Я увидела, как она замялась, прежде чем пожать мою пятерню, и проследив за ее взглядом, заметила, что у меня такие же длинные и черные ногти, как и у моей сподвижницы. Она едва прикоснулась к моим пальцам, раздула — о, чуть заметно! — ноздри, и быстро прошла за свой стол.
Я в свою очередь тоже села и облокотилась на ее девственно чистую столешницу. Она покраснела. Не столько из–за моей близости, сколько из–за того, что слишком долго задерживала дыхание.
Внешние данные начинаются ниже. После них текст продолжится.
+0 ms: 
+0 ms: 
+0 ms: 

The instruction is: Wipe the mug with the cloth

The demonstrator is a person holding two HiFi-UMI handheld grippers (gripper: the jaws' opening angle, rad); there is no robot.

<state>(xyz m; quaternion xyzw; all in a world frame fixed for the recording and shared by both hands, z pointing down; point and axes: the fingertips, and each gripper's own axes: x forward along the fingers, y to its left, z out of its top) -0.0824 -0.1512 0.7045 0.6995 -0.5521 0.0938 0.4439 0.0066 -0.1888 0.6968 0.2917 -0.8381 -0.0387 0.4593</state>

Кстати, за время нашей краткой беседы она пыталась попеременно дышать то носом, то ртом, но так и не нашла приемлемого решения.
Я спросила о состоянии моего счета.
— Послушайте, мадам Мистраль, я хорошо знаю моих клиентов. Вы к ним не относитесь. Поэтому либо вы мирно уйдете, либо я буду вынуждена вызвать силы правопорядка.
Я отодвинула кресло назад, чтобы пошире отворить дверь, и громогласно заявила, что это прекрасная мысль и я ею воспользуюсь, чтобы потребовать проверки всех операций, которые без моего ведома были проведены с моими деньгами за все прошедшие годы.
Она сухо попросила меня не нервничать, заверила, что все хорошо, она немедленно все проверит, и покинула кабинет, не забыв плотно притворить за собой дверь. Через короткое время дверь опять приоткрылась, явив молодого человека с круглыми глазами, который остался стоять в углу в охотничьей стойке.
Оставалось только надеяться, что я не пошла по ложному следу, но, должна признать, я уже ни о чем не жалела.
Мадам Бутрю вернулась с непроницаемым лицом и попросила меня следовать за ней. Что ж, я готова к отправке в Нантер[9]. По крайней мере, бесплатный душ.
Пройти через весь банк бок о бок со мной наверняка было смертельным унижением для этой образцовой служащей. Она привела меня в маленький пустой кабинет, сделала вид, что пробежала пальцами по клавиатуре, и с озабоченным видом заявила, что надо мной с июня 1978 года была учреждена опека.
Мои разбежавшиеся было мысли быстро встали по местам, и я, в свою очередь, заявила, что три года спустя эта опека была снята.
— Разумеется, но у нас не было ни вашего адреса, ни, кстати, какой–либо другой информации.
— Ну а деньги?
— Деньги на месте, разумеется, и я вам пришлю полный отчет, как только мы разберемся в этой необычной ситуации: вы должны нас понять.
— Проблема в том, что деньги нужны мне немедленно.
— О, это вполне возможно. Сколько вы предполагаете снять?
Хороший вопрос. Цифры закружились в моей голове. Я задержала дыхание и выдохнула:
— Семь тысяч франков!
Она облегченно расслабилась, и я пожалела, что не попросила больше. Я блуждала где–то по ничейной целинной земле, когда тревожный лязг кастрюль вернул меня к реальности. Молодой человек с круглыми глазами влетел в кабинет и взмолился, чтобы мы вмешались. Сам он не знал, что делать.
9
Пригород Парижа, где расположен приют для бездомных.